=== What the task asks ===
Quote only the lines from the top of the listing below down to and including the line with "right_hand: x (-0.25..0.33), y".

--- Dataset content Enclosed Below ---

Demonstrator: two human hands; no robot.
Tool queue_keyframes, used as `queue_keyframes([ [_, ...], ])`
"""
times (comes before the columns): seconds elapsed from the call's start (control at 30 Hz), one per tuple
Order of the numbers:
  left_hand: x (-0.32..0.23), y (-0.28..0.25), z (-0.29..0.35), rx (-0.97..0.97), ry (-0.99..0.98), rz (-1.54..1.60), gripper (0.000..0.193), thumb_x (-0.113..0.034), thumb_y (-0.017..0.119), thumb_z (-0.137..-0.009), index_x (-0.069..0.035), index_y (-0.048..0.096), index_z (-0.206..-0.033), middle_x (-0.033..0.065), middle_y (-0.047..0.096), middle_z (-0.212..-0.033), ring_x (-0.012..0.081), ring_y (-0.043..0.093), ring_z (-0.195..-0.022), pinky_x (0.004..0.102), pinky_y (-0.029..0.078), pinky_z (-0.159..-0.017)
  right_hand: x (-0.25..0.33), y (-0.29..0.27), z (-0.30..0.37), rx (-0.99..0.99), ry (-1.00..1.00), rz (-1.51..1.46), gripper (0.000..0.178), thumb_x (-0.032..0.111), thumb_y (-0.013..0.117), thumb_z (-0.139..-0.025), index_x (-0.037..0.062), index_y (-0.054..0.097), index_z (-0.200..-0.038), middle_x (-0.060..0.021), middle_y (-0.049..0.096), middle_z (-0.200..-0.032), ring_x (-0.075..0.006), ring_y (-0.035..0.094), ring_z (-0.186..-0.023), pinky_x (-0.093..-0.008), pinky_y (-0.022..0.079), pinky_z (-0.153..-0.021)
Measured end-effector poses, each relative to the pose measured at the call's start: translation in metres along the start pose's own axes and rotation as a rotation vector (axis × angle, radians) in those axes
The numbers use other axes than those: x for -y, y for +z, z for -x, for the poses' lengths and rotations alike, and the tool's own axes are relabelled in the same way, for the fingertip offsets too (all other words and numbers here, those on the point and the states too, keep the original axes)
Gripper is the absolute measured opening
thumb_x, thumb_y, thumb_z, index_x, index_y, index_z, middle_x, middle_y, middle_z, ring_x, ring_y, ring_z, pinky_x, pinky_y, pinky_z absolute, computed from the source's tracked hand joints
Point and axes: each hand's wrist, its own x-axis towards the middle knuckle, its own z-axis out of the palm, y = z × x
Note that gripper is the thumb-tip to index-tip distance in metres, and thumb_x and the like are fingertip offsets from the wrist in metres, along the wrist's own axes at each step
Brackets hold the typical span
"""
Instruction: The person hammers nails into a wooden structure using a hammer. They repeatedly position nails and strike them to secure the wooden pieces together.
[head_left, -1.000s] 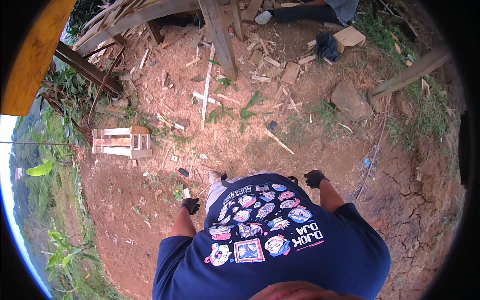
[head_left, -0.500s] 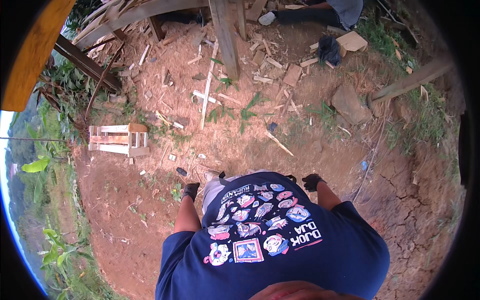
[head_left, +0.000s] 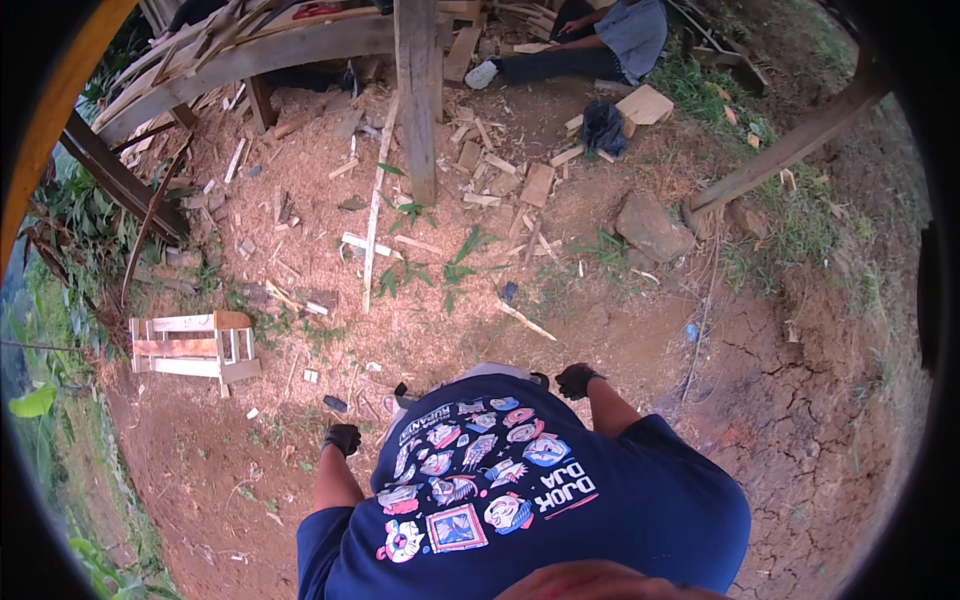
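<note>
My left hand [head_left: 343, 437], in a dark glove, hangs out to the left of my body, its fingers curled closed with nothing seen in them. A small dark object [head_left: 335, 403] lies on the ground just beyond it. On the right, my right hand [head_left: 576, 381] wears a dark glove too. Its fingers are loosely bent and apart, and it holds nothing that I can see. Farther left sits a small slatted wooden frame [head_left: 180, 348] of pale and reddish wood. A thin wood strip [head_left: 525, 320] lies on the dirt ahead of my right hand.
An upright wooden post [head_left: 416, 120] stands ahead, beside a long wood strip [head_left: 378, 210]. Wood offcuts [head_left: 490, 160] and shavings cover the ground. A large stone [head_left: 652, 228] lies right, near a slanted pole [head_left: 790, 155]. A seated person [head_left: 630, 40] is at the back, near a black bag [head_left: 604, 128].
The view has tilted up and shifted right, so more of the seated person and the curved beam shows. Both my hands hang at my sides and have swung a little.
</note>
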Motion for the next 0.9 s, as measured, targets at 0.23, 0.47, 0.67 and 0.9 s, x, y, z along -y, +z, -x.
queue_keyframes([
  [0.23, -0.066, -0.055, -0.041, 0.106, 0.801, -2.143, 0.026, -0.033, 0.071, -0.089, -0.020, 0.081, -0.108, 0.0058, 0.081, -0.106, 0.0298, 0.079, -0.100, 0.0455, 0.064, -0.083, 0.086, 0.062, 0.017, -0.087, -0.017, 0.064, 0.031, 0.041, 0.077, -0.094, 0.0105, 0.076, -0.091, -0.0039, 0.073, -0.082, -0.0196, 0.068, -0.069, -0.0377, 0.059, -0.062],
  [0.47, -0.063, -0.120, -0.051, -0.069, 0.141, -0.469, 0.026, -0.031, 0.073, -0.089, -0.011, 0.073, -0.106, 0.0069, 0.080, -0.098, 0.0269, 0.078, -0.090, 0.0441, 0.060, -0.069, 0.158, 0.072, 0.030, -0.071, 0.054, 0.118, 0.041, 0.048, 0.063, -0.105, 0.0114, 0.073, -0.089, -0.0036, 0.064, -0.071, -0.0182, 0.058, -0.058, -0.0367, 0.048, -0.053],
  [0.67, -0.001, -0.118, -0.058, -0.012, 0.530, -1.307, 0.027, -0.028, 0.078, -0.084, -0.013, 0.073, -0.106, 0.0083, 0.079, -0.099, 0.0320, 0.077, -0.093, 0.0458, 0.062, -0.075, 0.214, 0.000, -0.027, 0.008, 0.142, 0.363, 0.040, 0.048, 0.065, -0.102, 0.0117, 0.074, -0.089, -0.0060, 0.069, -0.074, -0.0224, 0.065, -0.062, -0.0423, 0.053, -0.058],
  [0.9, 0.046, -0.057, 0.008, -0.162, 0.431, -1.063, 0.020, -0.028, 0.071, -0.089, -0.013, 0.083, -0.094, 0.0086, 0.080, -0.087, 0.0249, 0.079, -0.080, 0.0398, 0.061, -0.065, 0.503, -0.046, -0.082, 0.149, -0.522, 1.722, 0.026, 0.040, 0.065, -0.097, 0.0160, 0.075, -0.092, -0.0047, 0.075, -0.080, -0.0252, 0.074, -0.074, -0.0474, 0.057, -0.062],
])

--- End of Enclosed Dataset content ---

=== Final answer ===
Demonstrator: two human hands; no robot.
Tool queue_keyframes, used as `queue_keyframes([ [_, ...], ])`
"""
times (comes before the columns): seconds elapsed from the call's start (control at 30 Hz), one per tuple
Order of the numbers:
  left_hand: x (-0.32..0.23), y (-0.28..0.25), z (-0.29..0.35), rx (-0.97..0.97), ry (-0.99..0.98), rz (-1.54..1.60), gripper (0.000..0.193), thumb_x (-0.113..0.034), thumb_y (-0.017..0.119), thumb_z (-0.137..-0.009), index_x (-0.069..0.035), index_y (-0.048..0.096), index_z (-0.206..-0.033), middle_x (-0.033..0.065), middle_y (-0.047..0.096), middle_z (-0.212..-0.033), ring_x (-0.012..0.081), ring_y (-0.043..0.093), ring_z (-0.195..-0.022), pinky_x (0.004..0.102), pinky_y (-0.029..0.078), pinky_z (-0.159..-0.017)
  right_hand: x (-0.25..0.33), y (-0.29..0.27), z (-0.30..0.37), rx (-0.99..0.99), ry (-1.00..1.00), rz (-1.51..1.46), gripper (0.000..0.178), thumb_x (-0.032..0.111), thumb_y (-0.013..0.117), thumb_z (-0.139..-0.025), index_x (-0.037..0.062), index_y (-0.054..0.097), index_z (-0.200..-0.038), middle_x (-0.060..0.021), middle_y (-0.049..0.096), middle_z (-0.200..-0.032), ring_x (-0.075..0.006), ring_y (-0.035..0.094), ring_z (-0.186..-0.023), pinky_x (-0.093..-0.008), pinky_y (-0.022..0.079), pinky_z (-0.153..-0.021)

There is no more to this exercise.